**PROBLEM TO SOLVE**.
Repeat the listing that follows, character for character, minus the pictures.

**DATASET SECTION**.
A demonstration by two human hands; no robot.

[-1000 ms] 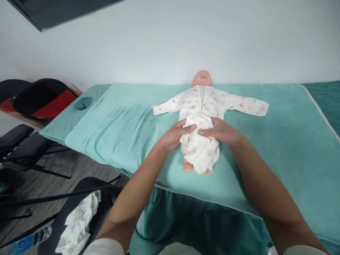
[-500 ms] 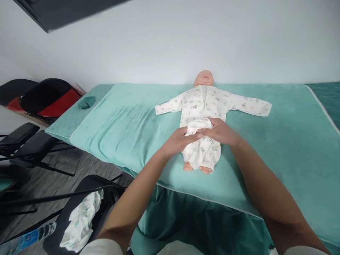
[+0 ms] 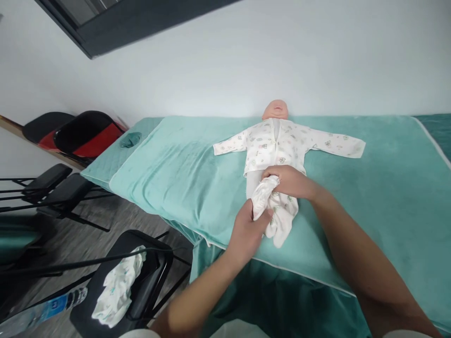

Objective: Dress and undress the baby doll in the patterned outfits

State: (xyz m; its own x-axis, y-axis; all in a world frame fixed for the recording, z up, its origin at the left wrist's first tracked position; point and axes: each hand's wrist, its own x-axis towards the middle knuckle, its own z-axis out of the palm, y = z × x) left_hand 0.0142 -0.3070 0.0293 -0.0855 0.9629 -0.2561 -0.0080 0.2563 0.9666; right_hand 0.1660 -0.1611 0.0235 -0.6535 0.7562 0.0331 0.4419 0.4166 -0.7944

**SOLUTION TO THIS PROBLEM**.
A demonstration by two human hands; no robot.

[-1000 ms] 
[-500 ms] 
[+0 ms] 

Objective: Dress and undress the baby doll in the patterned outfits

State: (xyz m; its own x-axis, y-axis; all in a world frame fixed for the recording, z up, its origin at the left wrist's first tracked position; point and axes: each hand's wrist, its own x-axis towards the middle knuckle, its own z-axis out of the palm, y = z × x) left_hand 0.0142 -0.3070 0.0293 -0.0855 0.9629 -0.2561 -0.0080 0.2563 0.9666; right_hand 0.1660 -0.1611 0.0235 -0.6535 0.7562 0.0331 0.4419 0.4166 -0.7944

With this, the exercise is done.